Where initial success will come in healthcare will need to be in the administrative side, which is relatively more forgiving compared with the clinical realm. Even though we did mention that algorithms need to be high performing, there are some short-cuts possible. For example, false positive results can be filtered by experts in a targeted quality assurance workflow, as we have demonstrated for risk adjustment coding. This strategy provides the means to get started. And it is in this way that we will gain more experience with NLP technologies in healthcare given more error tolerance and room for learning.
A Word of Advice on Reaching the Finish Line
Life is a game of inches: The hardest part is traversing the last 5-to-10 percent of a path towards reaching the goal. This is true in the world of refining analytics to solve a problem to meet user needs. And, it is particularly true when it comes to creating a solution applicable in a variety of scenarios. We are in the early stages of realizing the value of NLP-powered applications in healthcare. These applications will provide the basis for learning from real-world care what treatment works, what doesn’t, and how to improve care delivery. Of course, there is more to achieving this level of performance, such as domain experience, feature engineering, and a ton of training data.

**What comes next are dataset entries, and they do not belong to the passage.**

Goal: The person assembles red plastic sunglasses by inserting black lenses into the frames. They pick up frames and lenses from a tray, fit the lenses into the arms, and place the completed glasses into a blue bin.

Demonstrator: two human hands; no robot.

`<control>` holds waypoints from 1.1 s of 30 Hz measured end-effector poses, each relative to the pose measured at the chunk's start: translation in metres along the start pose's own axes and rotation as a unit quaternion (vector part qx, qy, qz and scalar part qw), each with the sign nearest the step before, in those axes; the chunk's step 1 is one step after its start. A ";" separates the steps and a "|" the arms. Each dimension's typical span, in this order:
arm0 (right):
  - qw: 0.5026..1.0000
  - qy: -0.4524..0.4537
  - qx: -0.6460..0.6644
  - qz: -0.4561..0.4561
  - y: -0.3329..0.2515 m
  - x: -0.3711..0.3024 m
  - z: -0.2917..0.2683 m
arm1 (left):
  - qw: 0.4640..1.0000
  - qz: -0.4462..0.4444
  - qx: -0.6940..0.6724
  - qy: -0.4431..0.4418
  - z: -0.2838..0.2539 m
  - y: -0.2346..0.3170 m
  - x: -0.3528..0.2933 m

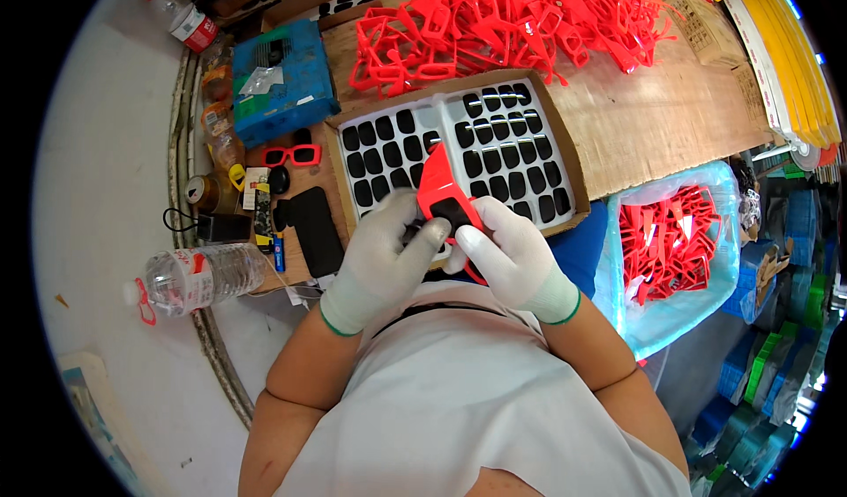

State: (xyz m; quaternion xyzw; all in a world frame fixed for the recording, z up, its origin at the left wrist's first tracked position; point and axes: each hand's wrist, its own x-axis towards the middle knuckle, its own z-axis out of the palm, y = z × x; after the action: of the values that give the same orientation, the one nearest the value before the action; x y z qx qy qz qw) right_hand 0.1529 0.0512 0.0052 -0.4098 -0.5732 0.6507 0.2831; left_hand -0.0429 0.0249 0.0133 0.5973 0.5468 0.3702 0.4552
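Both my hands wear white knit gloves with green cuffs. Between them is a red sunglasses frame [438,182], one wide temple pointing up and away from me. A dark lens [452,212] shows in the frame, under my thumbs. My left hand [386,243] grips the frame from the left, thumb on the lens. My right hand [509,252] closes on the frame's right side. Just beyond lies a cardboard box [578,170] lined with white trays of dark lenses in rows; my hands hide its near left part.
A heap of red frames [512,20] covers the table's far side. At right, a bag-lined bin [725,232] holds more red frames. Left of the box are a blue box [291,91], red sunglasses [292,155], a black phone [315,229] and a large plastic bottle [207,276].
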 end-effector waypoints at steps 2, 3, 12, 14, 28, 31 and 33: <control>0.998 0.007 -0.065 -0.005 -0.005 0.002 0.000 | 0.998 -0.034 -0.042 0.042 0.012 0.002 -0.005; 0.994 0.018 -0.107 -0.028 -0.005 0.000 0.004 | 0.998 -0.035 -0.012 0.053 0.013 0.006 -0.008; 0.976 -0.072 -0.187 -0.086 -0.049 -0.012 -0.014 | 0.993 0.073 0.050 0.073 0.008 0.040 -0.017; 0.970 -0.136 -0.187 -0.078 -0.059 -0.020 -0.026 | 0.997 0.047 0.043 0.031 0.007 0.044 -0.027; 0.953 -0.252 0.168 -0.021 -0.022 -0.021 0.005 | 0.971 -0.025 -0.168 -0.167 -0.050 0.021 -0.006; 0.952 -0.280 0.120 0.030 -0.030 -0.012 -0.019 | 0.978 0.007 -0.188 -0.093 -0.026 0.003 0.007; 0.969 -0.241 0.040 -0.031 -0.016 -0.009 -0.033 | 0.979 0.006 -0.188 -0.081 -0.007 -0.008 0.022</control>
State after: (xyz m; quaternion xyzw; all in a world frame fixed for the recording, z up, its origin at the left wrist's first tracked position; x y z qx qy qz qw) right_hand 0.1846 0.0635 0.0221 -0.2113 -0.6106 0.7433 0.1731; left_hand -0.0492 0.0477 0.0070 0.5324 0.4249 0.4197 0.5999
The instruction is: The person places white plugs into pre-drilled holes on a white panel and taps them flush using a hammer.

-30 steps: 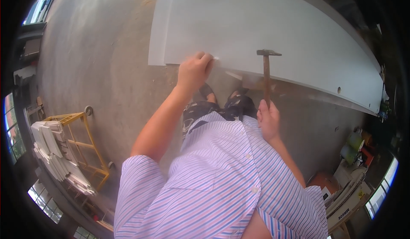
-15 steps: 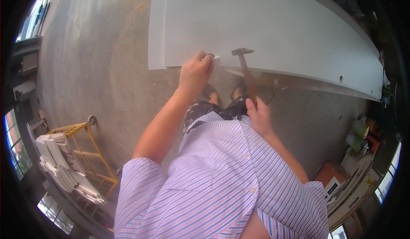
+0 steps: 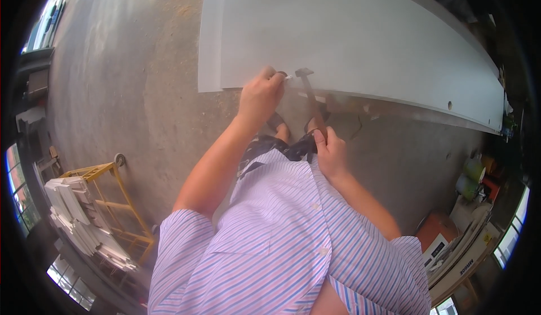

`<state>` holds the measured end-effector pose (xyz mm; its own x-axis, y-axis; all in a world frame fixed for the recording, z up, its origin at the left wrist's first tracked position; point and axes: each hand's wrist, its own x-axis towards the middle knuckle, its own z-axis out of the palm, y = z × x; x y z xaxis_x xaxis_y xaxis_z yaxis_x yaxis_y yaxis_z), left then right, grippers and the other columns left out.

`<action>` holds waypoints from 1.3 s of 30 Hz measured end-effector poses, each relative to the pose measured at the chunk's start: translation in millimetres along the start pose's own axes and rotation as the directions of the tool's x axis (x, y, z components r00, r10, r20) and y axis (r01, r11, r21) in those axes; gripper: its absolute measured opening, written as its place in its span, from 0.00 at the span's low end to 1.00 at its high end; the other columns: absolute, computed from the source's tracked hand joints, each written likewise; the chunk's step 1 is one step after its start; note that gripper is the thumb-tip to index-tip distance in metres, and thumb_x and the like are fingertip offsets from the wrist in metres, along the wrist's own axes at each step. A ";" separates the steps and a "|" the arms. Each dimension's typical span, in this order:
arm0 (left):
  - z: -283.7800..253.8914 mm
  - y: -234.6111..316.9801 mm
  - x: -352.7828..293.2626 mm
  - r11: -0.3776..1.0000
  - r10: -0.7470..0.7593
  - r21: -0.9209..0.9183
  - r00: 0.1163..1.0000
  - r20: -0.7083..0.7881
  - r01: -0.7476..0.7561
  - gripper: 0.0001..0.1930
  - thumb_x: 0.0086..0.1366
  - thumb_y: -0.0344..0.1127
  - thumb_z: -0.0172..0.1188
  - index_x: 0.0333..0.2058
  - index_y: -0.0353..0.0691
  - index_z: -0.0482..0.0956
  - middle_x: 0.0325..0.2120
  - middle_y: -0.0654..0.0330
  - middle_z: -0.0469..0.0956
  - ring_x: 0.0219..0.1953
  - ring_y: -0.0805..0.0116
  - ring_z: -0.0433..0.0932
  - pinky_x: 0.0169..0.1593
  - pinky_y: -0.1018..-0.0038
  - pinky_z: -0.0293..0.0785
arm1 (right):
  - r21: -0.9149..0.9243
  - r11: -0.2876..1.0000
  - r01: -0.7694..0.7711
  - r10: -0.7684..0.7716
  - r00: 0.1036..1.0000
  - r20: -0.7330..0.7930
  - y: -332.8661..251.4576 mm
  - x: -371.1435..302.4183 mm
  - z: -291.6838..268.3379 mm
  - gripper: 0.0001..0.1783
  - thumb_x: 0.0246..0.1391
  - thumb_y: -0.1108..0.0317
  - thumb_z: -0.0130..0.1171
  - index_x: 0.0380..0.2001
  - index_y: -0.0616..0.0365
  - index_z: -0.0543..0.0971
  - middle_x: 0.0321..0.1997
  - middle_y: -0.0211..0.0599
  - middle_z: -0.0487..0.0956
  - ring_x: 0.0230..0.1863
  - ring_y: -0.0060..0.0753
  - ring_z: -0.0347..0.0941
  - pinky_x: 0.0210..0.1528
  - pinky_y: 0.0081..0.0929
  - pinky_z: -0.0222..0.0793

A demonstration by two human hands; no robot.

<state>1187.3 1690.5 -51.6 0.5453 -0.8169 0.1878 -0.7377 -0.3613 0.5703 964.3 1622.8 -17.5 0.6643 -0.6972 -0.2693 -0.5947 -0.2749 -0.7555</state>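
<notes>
A hammer [image 3: 310, 93] with a wooden handle and a metal head is gripped near the handle's end by my right hand [image 3: 332, 156]. My left hand [image 3: 261, 97] is closed at the near edge of a large white panel [image 3: 360, 39]. From its fingertips sticks out a small white piece [image 3: 288, 78], too small to name, with something dark beside it. The hammer head is just to the right of that piece, apart from it by a small gap.
A second white board [image 3: 209, 44] shows past the panel's left end. A yellow metal cart [image 3: 121, 199] with stacked white strips [image 3: 79, 208] stands at lower left. Boxes and boards [image 3: 459, 253] are piled at lower right. My feet [image 3: 280, 129] are below the panel's near edge.
The hammer has swung left, bringing its head closer to the small white piece. My right hand has moved left and slightly up; my left hand has barely shifted.
</notes>
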 end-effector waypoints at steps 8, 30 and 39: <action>-2.4 2.5 0.2 1.000 -0.028 -0.001 1.000 0.004 0.028 0.03 0.64 0.32 0.62 0.36 0.42 0.81 0.37 0.58 0.76 0.29 0.53 0.80 0.34 0.59 0.78 | -0.047 0.997 -0.059 0.059 0.998 0.010 -1.9 -5.6 7.3 0.15 0.67 0.59 0.54 0.41 0.62 0.74 0.22 0.49 0.76 0.27 0.54 0.79 0.32 0.39 0.72; -44.2 -5.0 -31.4 0.924 -0.345 -0.193 0.937 -0.053 0.330 0.05 0.64 0.34 0.64 0.38 0.41 0.82 0.38 0.56 0.76 0.31 0.55 0.79 0.36 0.64 0.75 | 0.123 0.991 -0.045 0.038 0.998 0.057 -17.2 -2.4 -4.5 0.26 0.67 0.56 0.53 0.57 0.68 0.73 0.35 0.57 0.82 0.38 0.59 0.82 0.40 0.42 0.75; -45.9 -5.6 -28.3 0.901 -0.378 -0.257 0.924 -0.065 0.350 0.06 0.65 0.36 0.63 0.39 0.42 0.81 0.35 0.53 0.80 0.35 0.50 0.80 0.38 0.61 0.76 | 0.110 0.992 -0.059 0.056 0.998 0.034 -0.1 -3.6 6.0 0.22 0.68 0.56 0.53 0.52 0.65 0.76 0.33 0.54 0.82 0.38 0.59 0.81 0.40 0.42 0.74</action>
<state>1194.3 1736.2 -23.3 0.8084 -0.5886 0.0101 -0.3709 -0.4959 0.7851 964.7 1629.3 -20.1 0.6451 -0.6886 -0.3311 -0.5795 -0.1586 -0.7994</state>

But that is another blog post.
 Hammond, Kenric & Laundry, Ryan & OLeary, T.Michael & Jones, William. (2013). Use of Text Search to Effectively Identify Lifetime Prevalence of Suicide Attempts among Veterans. Proceedings of the Annual Hawaii International Conference on System Sciences. 2676-2683. 10.1109/HICSS.2013.586.
 IBM: Natural language, machine learning can flag heart disease. EHRIntelligence – https://ehrintelligence.com/news/ibm-natural-language-machine-learning-can-flag-heart-disease.
 Chang EK, Yu CY, Clarke R, Hackbarth A, Sanders T, Esrailian E, Hommes DW and Runyon BA (2016) Defining a patient population with cirrhosis: an automated algorithm with natural language processing. J Clin Gastroenterol 50, 889–894.